The loss of academic integrity was to prevail also at University of Pretoria. Despite his unquestionable academic and intellectual leadership, Professor Jansen was overlooked for the position of Deputy Vice Chancellor after a sterling term as the Dean of Education. Jansen was too hot for the institution which wanted to control the transformation agenda. Jansen resigned. He applied for other VC’s position at other institutions until he finally got appointed VC of the University of the Free State.

The appointment of both Professor Barney Pityana and Professor Makhanya at Unisa followed similar controversies around the academic project. Pityana, himself a towering figure was preferred over accomplished scholars who tried to take the matter to court. A member of Council for Unisa and alumni took the Unisa Council to court citing irregularity in the appointment of Makhanya. The tragicomedy has played itself in other institutions.

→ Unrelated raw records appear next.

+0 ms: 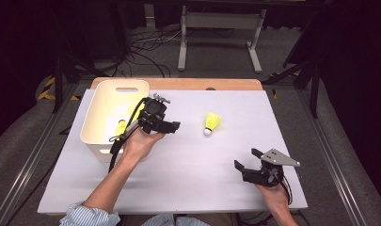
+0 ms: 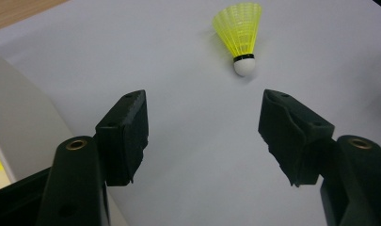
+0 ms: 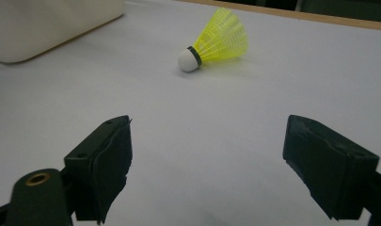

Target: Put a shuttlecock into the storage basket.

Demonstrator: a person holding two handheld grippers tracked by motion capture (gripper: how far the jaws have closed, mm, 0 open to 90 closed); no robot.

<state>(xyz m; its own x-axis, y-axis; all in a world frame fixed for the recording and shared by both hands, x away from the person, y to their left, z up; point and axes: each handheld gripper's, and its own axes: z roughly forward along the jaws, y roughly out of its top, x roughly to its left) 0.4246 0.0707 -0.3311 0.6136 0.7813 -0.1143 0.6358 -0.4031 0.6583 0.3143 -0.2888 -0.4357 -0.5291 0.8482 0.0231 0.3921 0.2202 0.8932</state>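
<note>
Left fingers (image 2: 127, 136): spread wide with nothing between them, aimed across the counter at the shuttlecock.
Left gripper (image 1: 175, 126): held just beside the bin's near corner, a little above the surface, fingers toward the middle of the counter.
Right fingers (image 3: 106, 165): also wide apart and holding nothing; the shuttlecock lies well ahead of them.
Right gripper (image 1: 248, 160): low at the counter's near right edge, well apart from the shuttlecock.
Shuttlecock (image 1: 210, 123): lying on its side on the bare counter, right of the bin, white tip toward the person, yellow skirt pointing away.
How it will handle: likely very light; the thin plastic skirt looks springy and easy to crush, and the round tip could roll if nudged.
Where to take hold: probably the firm white tip or the dark band just behind it; a gentle pinch should do.
Bin (image 1: 131, 84): white, open-topped, at the counter's left; something yellow lies inside, seemingly another shuttlecock.
Counter (image 1: 188, 174): pale sheet over a wooden top.
</note>
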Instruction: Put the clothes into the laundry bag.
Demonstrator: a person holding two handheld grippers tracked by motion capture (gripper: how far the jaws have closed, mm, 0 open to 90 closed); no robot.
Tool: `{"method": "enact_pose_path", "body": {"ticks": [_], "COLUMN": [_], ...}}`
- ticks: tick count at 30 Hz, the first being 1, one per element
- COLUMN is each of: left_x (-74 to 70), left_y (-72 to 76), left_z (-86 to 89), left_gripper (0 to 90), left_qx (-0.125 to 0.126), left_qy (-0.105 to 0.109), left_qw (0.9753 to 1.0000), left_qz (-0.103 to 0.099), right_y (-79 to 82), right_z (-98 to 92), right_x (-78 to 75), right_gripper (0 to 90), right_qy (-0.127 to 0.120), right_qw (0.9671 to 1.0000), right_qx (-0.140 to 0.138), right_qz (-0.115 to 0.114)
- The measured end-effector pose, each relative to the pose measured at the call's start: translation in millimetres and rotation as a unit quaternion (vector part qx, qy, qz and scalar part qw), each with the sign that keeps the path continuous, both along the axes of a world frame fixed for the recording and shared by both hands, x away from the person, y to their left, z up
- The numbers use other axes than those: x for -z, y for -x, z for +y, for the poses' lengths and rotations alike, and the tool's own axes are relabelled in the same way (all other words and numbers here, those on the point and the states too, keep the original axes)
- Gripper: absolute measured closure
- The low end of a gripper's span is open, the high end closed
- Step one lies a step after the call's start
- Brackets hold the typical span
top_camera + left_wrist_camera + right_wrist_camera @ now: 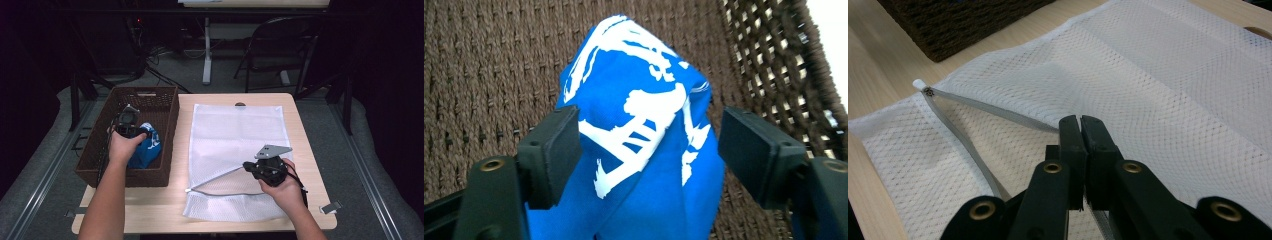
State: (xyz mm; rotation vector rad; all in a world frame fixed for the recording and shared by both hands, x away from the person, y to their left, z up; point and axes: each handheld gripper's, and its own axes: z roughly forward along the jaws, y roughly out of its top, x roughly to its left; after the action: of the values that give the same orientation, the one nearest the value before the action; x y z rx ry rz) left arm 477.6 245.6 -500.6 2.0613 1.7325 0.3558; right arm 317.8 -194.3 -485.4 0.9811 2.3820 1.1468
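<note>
Currently the brown wicker basket at the bench's left edge holds a blue printed cloth, bunched between the left gripper's spread jaws, which flank it unclamped. Right gripper is clamped on the upper edge of the white mesh laundry bag beside its open zipper, near the bench's front edge.

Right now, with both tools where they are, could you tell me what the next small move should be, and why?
Probably close the left tool on the blue-and-white printed cloth in the brown wicker basket: its jaws stand open on either side of it, while the right tool, jaws shut, seems to pinch the white mesh zip bag's open edge.
</note>
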Motion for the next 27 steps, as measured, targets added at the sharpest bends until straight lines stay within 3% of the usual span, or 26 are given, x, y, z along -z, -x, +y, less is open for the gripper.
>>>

All eyes are now on the CPUT as it makes the important decision to appoint its next vice chancellor.  The seeming contest between Professor Seepe and Dr. Nevhutalu not only raises important issues around the intellectual and academic project but it also calls for more soul-searching on how seriously we take the transformation agenda.  In this regard, it is important to appeal to the institution’s own advert against the CVs of the two candidates. The CVs are the only objective measures available regarding the academic and intellectual standing of the two candidates.     We are mindful that the appointment takes place in the Western Cape and against the background of reports from various agencies showing that the Western Cape is the worst in the country in terms of employment equity in both the private and the public sector.   In the area of transformation, the proof of the pudding is in the eating.  A candidate who has played it safe and assiduously shied away from the vital but controversial issues affecting society cannot be magically transformed into a transformation leader overnight.  We know Professor Seepe’s track record of sustained public engagement and leadership on transformation issues.  In addition, a candidate who has had only one publication, has poor record of research output, cannot be relied upon as a leader in the march towards academic excellence.  The CPUT has a choice.  It can appoint leadership dedicated to fulfilling the University’s educational mission and research enterprise, to advancing transformation and a vision for the University’s future, and to guide it in the never-ending quest for academic excellence.   Alternatively, it can betray its mission and succumb to the temptation of internecine warfare, institutionalized mediocrity and corrupt processes witnessed in other institutions.  When all is said and done the pivotal question will be whether the university has the quality visionary leadership that will not simply replicate the despicable puppetry of the likes of Njabulo Ndebele at the UCT.